Der Bund hat dem Beschwerdeführer Aufwendungen in der Höhe von S 12.800,-- binnen zwei Wochen bei sonstiger Exekution zu ersetzen.
Begründung
Mit dem im Instanzenzug ergangenen angefochtenen Bescheid wurde dem Beschwerdeführer die Lenkerberechtigung für Kraftfahrzeuge der Gruppen A und B wegen Verkehrsunzuverlässigkeit gemäß § 73 Abs. 1 KFG 1967 entzogen und gemäß § 73 Abs. 2 leg. cit. ausgesprochen, daß ihm für die Dauer von 15 Monaten (gerechnet ab 13. September 1995, dem Tag der Zustellung des Mandatsbescheides der Bezirkshauptmannschaft Feldkirch vom 8. September 1995) keine neue Lenkerberechtigung erteilt werden darf.
In seiner Beschwerde an den Verwaltungsgerichtshof macht der Beschwerdeführer Rechtswidrigkeit des Inhaltes des angefochtenen Bescheides geltend; er beantragt dessen kostenpflichtige Aufhebung. Die belangte Behörde hat die Verwaltungsakten vorgelegt und eine Gegenschrift mit dem Antrag auf kostenpflichtige Abweisung der Beschwerde erstattet. Der Beschwerdeführer hat darauf mit einem Schriftsatz repliziert.
Der Verwaltungsgerichtshof hat erwogen:
Anlaß für die bekämpfte Entziehungsmaßnahme war ein vom Beschwerdeführer verschuldeter Verkehrsunfall vom 5. Juni 1995, der in der Folge zur gerichtlichen Bestrafung des Beschwerdeführers wegen des Vergehens der fahrlässigen Tötung nach dem § 80 StGB und der fahrlässigen Körperverletzung nach dem § 88 Abs. 1 und 4 erster Fall StGB führte. Dem Schuldspruch des rechtskräftigen Urteils des Landesgerichtes Feldkirch (Protokollsvermerk und gekürzte Urteilsausfertigung vom 7. November 1995) zufolge geriet der Beschwerdeführer am 5. Juni 1995 beim Lenken eines Kraftfahrzeuges auf nasser Fahrbahn infolge äußerst unaufmerksamer Fahrweise auf die linke Fahrbahnhälfte, wo er mit einem entgegenkommenden Kraftfahrzeug zusammenstieß. Bei diesem Unfall wurden eine Person getötet und zwei Personen schwer verletzt.
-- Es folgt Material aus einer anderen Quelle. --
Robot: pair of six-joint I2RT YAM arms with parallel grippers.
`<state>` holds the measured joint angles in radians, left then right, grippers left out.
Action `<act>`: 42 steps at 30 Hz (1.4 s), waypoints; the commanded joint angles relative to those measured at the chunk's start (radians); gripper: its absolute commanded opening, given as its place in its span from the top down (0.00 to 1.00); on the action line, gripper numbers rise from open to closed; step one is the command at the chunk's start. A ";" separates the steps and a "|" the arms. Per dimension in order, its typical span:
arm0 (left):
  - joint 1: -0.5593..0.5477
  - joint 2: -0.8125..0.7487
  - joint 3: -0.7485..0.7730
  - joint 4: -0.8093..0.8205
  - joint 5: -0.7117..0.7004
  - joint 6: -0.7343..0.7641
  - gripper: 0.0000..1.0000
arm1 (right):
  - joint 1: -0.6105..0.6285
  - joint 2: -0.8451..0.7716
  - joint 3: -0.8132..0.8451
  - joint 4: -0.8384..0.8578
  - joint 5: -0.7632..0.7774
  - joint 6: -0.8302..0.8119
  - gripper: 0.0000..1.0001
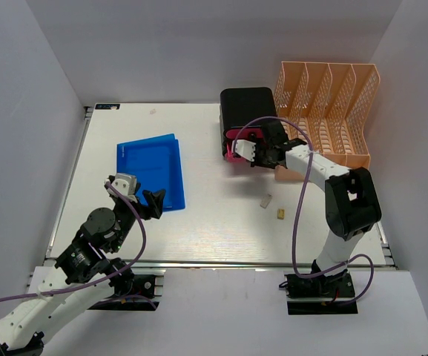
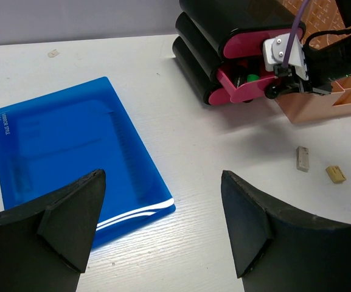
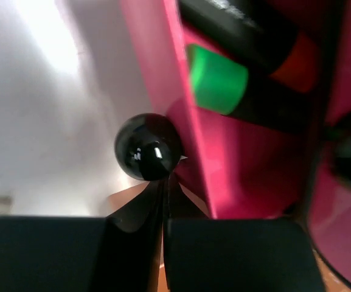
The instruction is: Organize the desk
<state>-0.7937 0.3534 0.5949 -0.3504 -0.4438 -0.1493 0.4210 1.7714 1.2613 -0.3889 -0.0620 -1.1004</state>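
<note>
Presently right claw clenched just beside knob on pink drawer of black case; left claw released, well left of case. Beneath case, worktop. Risk: tips beside, not round, knob, so slipping; skewed pull dragging case.

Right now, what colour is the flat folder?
The folder is blue; left wrist view shows it best.
</note>
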 commanded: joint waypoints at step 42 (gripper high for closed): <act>0.005 0.163 -0.055 0.181 0.278 0.002 0.09 | -0.007 -0.691 -0.400 0.422 -0.118 0.655 0.11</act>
<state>-0.7929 0.4530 0.5625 -0.2657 -0.3077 -0.1345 0.4206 1.1667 0.9665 -0.0792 -0.1642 -0.6731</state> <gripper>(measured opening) 0.902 0.859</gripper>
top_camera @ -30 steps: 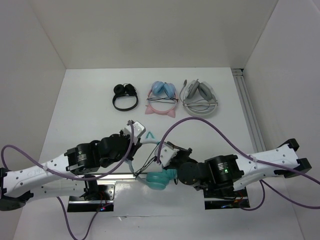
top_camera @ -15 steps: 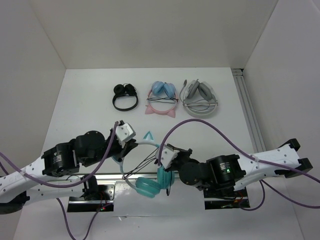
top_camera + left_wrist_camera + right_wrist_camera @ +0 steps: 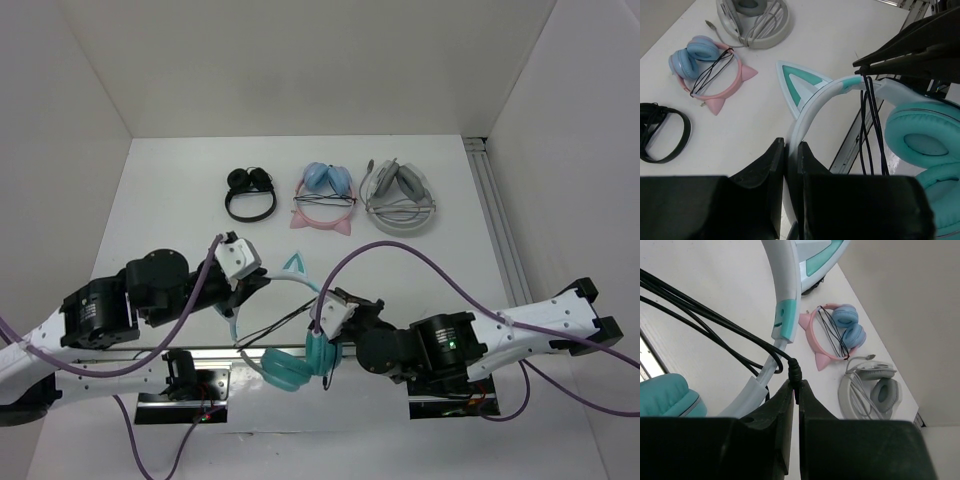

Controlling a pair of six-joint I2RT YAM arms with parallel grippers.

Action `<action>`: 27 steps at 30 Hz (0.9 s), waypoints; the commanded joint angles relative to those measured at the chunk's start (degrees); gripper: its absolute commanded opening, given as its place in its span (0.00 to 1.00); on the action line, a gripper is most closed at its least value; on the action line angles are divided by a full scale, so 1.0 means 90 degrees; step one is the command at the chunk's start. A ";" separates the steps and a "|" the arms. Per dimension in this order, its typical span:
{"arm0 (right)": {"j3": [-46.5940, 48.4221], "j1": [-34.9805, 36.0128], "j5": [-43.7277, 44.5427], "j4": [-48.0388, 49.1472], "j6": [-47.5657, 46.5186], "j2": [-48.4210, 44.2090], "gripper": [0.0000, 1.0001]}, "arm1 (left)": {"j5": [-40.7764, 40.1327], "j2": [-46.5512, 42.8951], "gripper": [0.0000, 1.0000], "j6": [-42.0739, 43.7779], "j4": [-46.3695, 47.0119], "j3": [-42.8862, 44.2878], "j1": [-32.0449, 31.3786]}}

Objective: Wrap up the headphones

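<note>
Teal headphones [image 3: 286, 371], headband [image 3: 807, 105] pinched in left gripper [image 3: 791, 151], cable [image 3: 715, 321] in right gripper [image 3: 796, 390]

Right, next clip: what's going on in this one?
Both arms hold the teal cat-ear headphones between them near the front edge of the table. The left pincer is shut on the white headband; the right pincer is shut on the black cable, whose strands cross the band. A black pair, a pink-and-blue pair and a grey pair lie in a row farther back.
</note>
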 commanded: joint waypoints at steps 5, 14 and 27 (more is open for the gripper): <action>-0.0107 -0.0097 0.1092 -0.0009 -0.0137 -0.0292 0.30 | 0.0409 0.0158 0.00 -0.0354 0.0022 0.0760 -0.0046; -0.0048 -0.0097 0.1092 -0.0009 -0.0079 -0.0351 0.40 | 0.0175 0.0489 0.00 -0.0637 0.0021 0.0760 -0.0046; 0.0381 -0.0097 0.2907 0.0390 0.0624 -0.1181 0.93 | -0.1504 0.0744 0.00 -0.1419 0.0089 0.0224 -0.0046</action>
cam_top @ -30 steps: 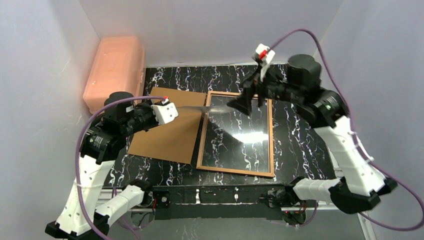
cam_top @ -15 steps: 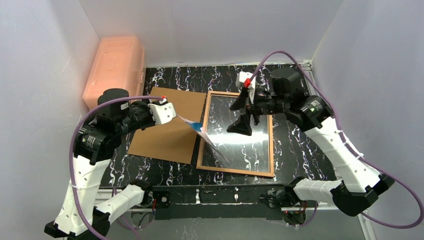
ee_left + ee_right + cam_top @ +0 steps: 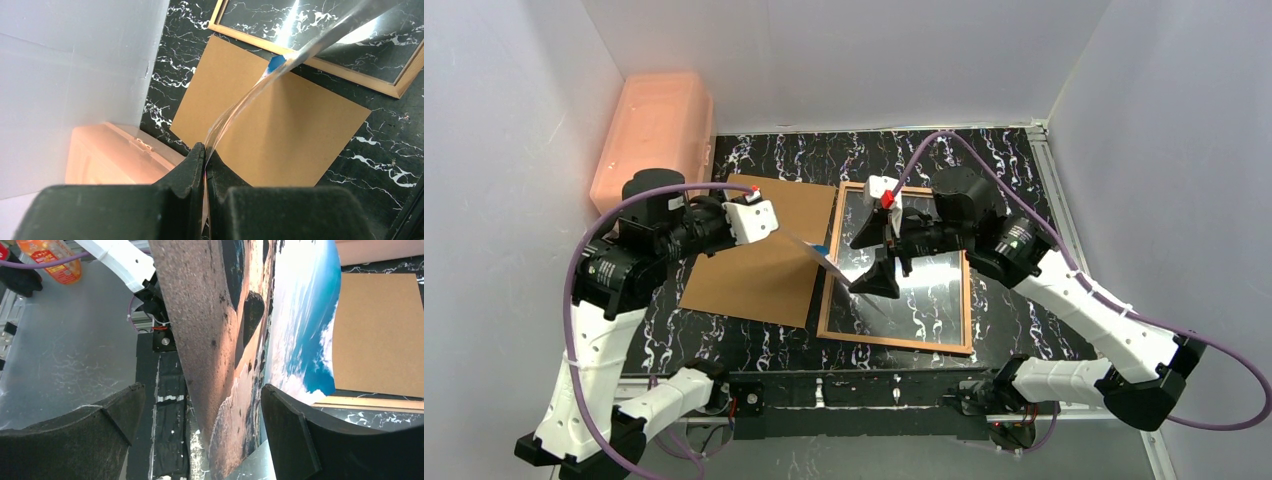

In diesem - nach den Feststellungen der belangten Behörde auf einer Freilandstraße mit einer Geschwindigkeitsbegrenzung von 80 km/h im Bereich einer leichten Rechtskurve gesetzten - Verhalten des Beschwerdeführers erblickte die belangte Behörde eine bestimmte Tatsache nach § 66 Abs. 2 lit. f KFG 1967: Der Beschwerdeführer habe damit unter besonders gefährlichen Verhältnissen gegen die für das Lenken von Kraftfahrzeugen maßgebenden Verkehrsvorschriften verstoßen. Anders als die Erstbehörde nahm sie aber nicht an, daß der Beschwerdeführer das Kraftfahrzeug in einem durch Alkohol beeinträchtigten Zustand im Sinne des § 5 Abs. 1 StVO 1960 gelenkt und damit eine Verwaltungsübertretung nach dieser Bestimmung begangen habe. Nach dem Gutachten eines medizinischen Amtssachverständigen sei beim Beschwerdeführer zur Tatzeit ein Blutalkoholgehalt von 0,58 Promille anzunehmen. Das Vorliegen weiterer Umstände, die bei diesem Blutalkoholgehalt erst die Annahme einer Alkoholbeeinträchtigung im Sinne des § 5 Abs. 1 StVO 1960 zuließen, sei nicht schlüssig nachweisbar.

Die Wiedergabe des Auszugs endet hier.